§ **Task goal**:
Would you retype the listing below word for word, without any of its pictures?

§ **Data**:
▽
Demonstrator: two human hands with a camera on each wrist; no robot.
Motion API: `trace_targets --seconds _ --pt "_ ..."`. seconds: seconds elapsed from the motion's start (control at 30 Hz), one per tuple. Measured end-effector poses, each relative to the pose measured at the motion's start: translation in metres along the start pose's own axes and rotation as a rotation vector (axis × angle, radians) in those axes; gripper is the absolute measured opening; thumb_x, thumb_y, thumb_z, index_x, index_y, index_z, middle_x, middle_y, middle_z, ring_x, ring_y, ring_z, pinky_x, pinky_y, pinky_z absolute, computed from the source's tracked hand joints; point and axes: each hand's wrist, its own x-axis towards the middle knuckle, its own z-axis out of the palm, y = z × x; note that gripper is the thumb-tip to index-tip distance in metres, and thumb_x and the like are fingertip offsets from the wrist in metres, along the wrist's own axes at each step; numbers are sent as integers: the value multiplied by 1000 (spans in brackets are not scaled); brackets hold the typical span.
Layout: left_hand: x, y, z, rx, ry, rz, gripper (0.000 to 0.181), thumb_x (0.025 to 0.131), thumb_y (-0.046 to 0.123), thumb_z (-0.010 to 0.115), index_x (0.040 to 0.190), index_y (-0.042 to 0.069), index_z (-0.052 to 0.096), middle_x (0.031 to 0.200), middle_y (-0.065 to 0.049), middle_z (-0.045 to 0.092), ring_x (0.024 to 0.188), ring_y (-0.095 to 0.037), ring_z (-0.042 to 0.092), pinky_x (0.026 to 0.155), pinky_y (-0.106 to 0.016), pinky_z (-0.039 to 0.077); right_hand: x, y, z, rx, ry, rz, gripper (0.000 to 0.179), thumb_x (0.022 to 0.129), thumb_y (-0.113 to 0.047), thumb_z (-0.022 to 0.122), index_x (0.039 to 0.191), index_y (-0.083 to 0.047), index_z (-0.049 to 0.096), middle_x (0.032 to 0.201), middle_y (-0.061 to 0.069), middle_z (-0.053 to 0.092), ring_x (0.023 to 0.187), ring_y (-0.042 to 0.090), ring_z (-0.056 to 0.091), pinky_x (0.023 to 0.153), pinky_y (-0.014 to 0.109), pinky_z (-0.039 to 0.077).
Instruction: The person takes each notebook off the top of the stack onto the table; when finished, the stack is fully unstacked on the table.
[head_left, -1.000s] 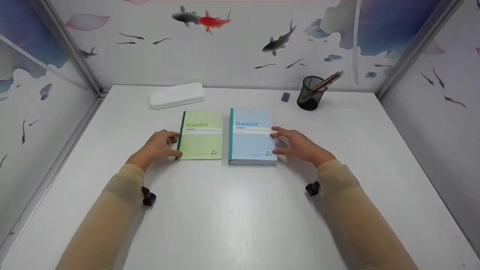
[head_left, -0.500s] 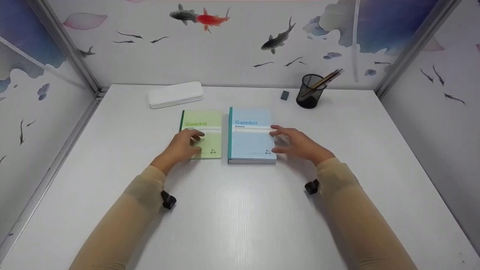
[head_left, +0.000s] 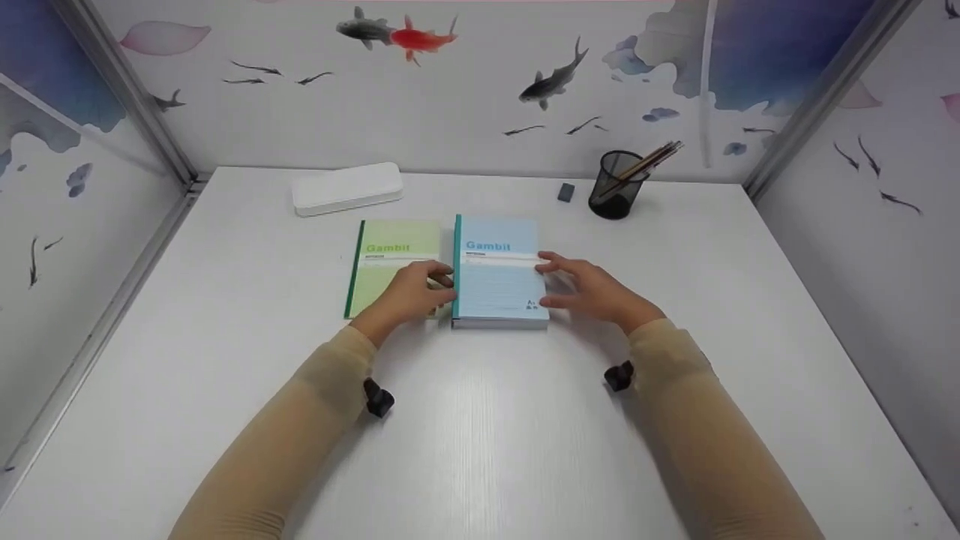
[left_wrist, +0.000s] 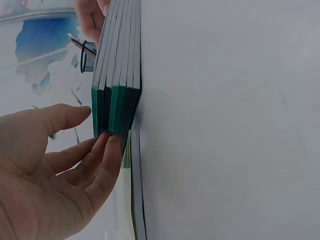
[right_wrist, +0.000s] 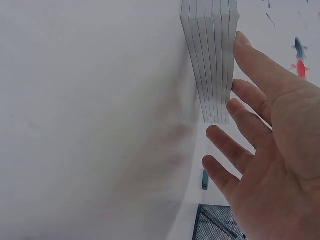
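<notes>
In the head view, a stack of several notebooks with a light blue cover (head_left: 495,283) lies flat on the white table, teal spines on the left. Close beside its left lies a lower green notebook (head_left: 371,287), now slightly askew and partly hidden by my left hand (head_left: 411,291). That hand reaches over the green cover, its fingertips right at the blue stack's spines (left_wrist: 116,107); the thumb is near the top one. My right hand (head_left: 592,291) is at the opposite side, its loosely bent fingers spread along the stack's page edges (right_wrist: 212,65), thumb by the top cover.
A white case (head_left: 347,189) lies at the back left of the table. Toward the back right are a small dark eraser (head_left: 566,193) and a black mesh pen cup (head_left: 613,196) with several pencils. Printed panels enclose the table at the back and sides.
My left hand has moved right, from the green notebook's spine across its cover to the blue stack's spines. The green notebook has turned slightly. My right hand stays at the blue stack's right edge.
</notes>
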Motion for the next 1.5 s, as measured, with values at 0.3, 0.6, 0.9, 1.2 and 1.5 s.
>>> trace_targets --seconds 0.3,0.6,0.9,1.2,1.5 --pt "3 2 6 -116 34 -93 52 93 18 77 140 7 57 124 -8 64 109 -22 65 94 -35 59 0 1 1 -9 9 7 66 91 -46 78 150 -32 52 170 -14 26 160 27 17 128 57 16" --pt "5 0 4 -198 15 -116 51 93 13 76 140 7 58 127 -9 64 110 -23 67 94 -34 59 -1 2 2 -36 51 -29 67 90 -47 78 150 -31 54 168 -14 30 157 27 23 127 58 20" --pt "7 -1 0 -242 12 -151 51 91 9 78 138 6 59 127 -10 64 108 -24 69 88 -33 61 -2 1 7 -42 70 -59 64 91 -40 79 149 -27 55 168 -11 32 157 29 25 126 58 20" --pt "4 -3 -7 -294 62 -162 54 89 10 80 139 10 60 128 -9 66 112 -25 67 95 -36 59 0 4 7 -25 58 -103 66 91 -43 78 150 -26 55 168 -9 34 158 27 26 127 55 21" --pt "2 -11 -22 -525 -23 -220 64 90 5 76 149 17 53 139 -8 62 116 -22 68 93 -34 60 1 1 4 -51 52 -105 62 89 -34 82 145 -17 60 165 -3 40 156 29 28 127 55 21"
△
§ **Solved problem**:
Demonstrator: two human hands with a camera on each wrist; no robot.
Motion API: `trace_targets --seconds _ --pt "_ ..."`. seconds: seconds elapsed from the motion's start (control at 30 Hz), one per tuple. Measured end-effector poses, each relative to the pose measured at the motion's start: translation in metres along the start pose's own axes and rotation as a rotation vector (axis × angle, radians) in those axes; gripper is the absolute measured opening; thumb_x, thumb_y, thumb_z, index_x, index_y, index_z, middle_x, middle_y, middle_z, ring_x, ring_y, ring_z, pinky_x, pinky_y, pinky_z absolute, computed from the source's tracked hand joints; point and axes: each hand's wrist, its own x-axis towards the middle knuckle, its own z-axis out of the palm, y = z × x; note that gripper is the thumb-tip to index-tip distance in metres, and thumb_x and the like are fingertip offsets from the wrist in metres, along the wrist's own axes at each step; numbers are sent as integers: the value multiplied by 1000 (spans in brackets are not scaled); brackets hold the typical span.
Layout: left_hand: x, y, z, rx, ry, rz, gripper (0.000 to 0.181), thumb_x (0.025 to 0.131), thumb_y (-0.046 to 0.123), thumb_z (-0.010 to 0.115), index_x (0.040 to 0.190), index_y (-0.042 to 0.069), index_z (-0.052 to 0.096), middle_x (0.031 to 0.200), middle_y (-0.065 to 0.049), middle_z (-0.045 to 0.092), ring_x (0.024 to 0.188), ring_y (-0.095 to 0.037), ring_z (-0.042 to 0.092), pinky_x (0.026 to 0.155), pinky_y (-0.106 to 0.016), pinky_z (-0.039 to 0.077); right_hand: x, y, z, rx, ry, rz, gripper (0.000 to 0.179), thumb_x (0.022 to 0.129), thumb_y (-0.113 to 0.047), thumb_z (-0.022 to 0.122), index_x (0.039 to 0.191), index_y (-0.083 to 0.047), index_z (-0.049 to 0.096), middle_x (0.032 to 0.201), middle_y (-0.061 to 0.069), middle_z (-0.053 to 0.092), ring_x (0.023 to 0.187), ring_y (-0.042 to 0.090), ring_z (-0.056 to 0.091), pinky_x (0.023 to 0.153), pinky_y (-0.014 to 0.109), pinky_z (-0.039 to 0.077).
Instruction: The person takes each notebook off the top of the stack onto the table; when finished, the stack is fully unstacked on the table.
[head_left, -1.000s] 
[head_left, -0.500s] 
[head_left, +0.000s] 
[left_wrist, +0.000s] 
[right_wrist, +0.000s] 
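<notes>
In the head view, a stack of several notebooks with a light blue cover (head_left: 495,283) lies flat on the white table, teal spines on the left. Close beside its left lies a lower green notebook (head_left: 371,287), now slightly askew and partly hidden by my left hand (head_left: 411,291). That hand reaches over the green cover, its fingertips right at the blue stack's spines (left_wrist: 116,107); the thumb is near the top one. My right hand (head_left: 592,291) is at the opposite side, its loosely bent fingers spread along the stack's page edges (right_wrist: 212,65), thumb by the top cover.
A white case (head_left: 347,189) lies at the back left of the table. Toward the back right are a small dark eraser (head_left: 566,193) and a black mesh pen cup (head_left: 613,196) with several pencils. Printed panels enclose the table at the back and sides.
My left hand has moved right, from the green notebook's spine across its cover to the blue stack's spines. The green notebook has turned slightly. My right hand stays at the blue stack's right edge.
</notes>
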Motion for the next 1.5 s, as measured, with values at 0.3, 0.6, 0.9, 1.2 and 1.5 s.
>>> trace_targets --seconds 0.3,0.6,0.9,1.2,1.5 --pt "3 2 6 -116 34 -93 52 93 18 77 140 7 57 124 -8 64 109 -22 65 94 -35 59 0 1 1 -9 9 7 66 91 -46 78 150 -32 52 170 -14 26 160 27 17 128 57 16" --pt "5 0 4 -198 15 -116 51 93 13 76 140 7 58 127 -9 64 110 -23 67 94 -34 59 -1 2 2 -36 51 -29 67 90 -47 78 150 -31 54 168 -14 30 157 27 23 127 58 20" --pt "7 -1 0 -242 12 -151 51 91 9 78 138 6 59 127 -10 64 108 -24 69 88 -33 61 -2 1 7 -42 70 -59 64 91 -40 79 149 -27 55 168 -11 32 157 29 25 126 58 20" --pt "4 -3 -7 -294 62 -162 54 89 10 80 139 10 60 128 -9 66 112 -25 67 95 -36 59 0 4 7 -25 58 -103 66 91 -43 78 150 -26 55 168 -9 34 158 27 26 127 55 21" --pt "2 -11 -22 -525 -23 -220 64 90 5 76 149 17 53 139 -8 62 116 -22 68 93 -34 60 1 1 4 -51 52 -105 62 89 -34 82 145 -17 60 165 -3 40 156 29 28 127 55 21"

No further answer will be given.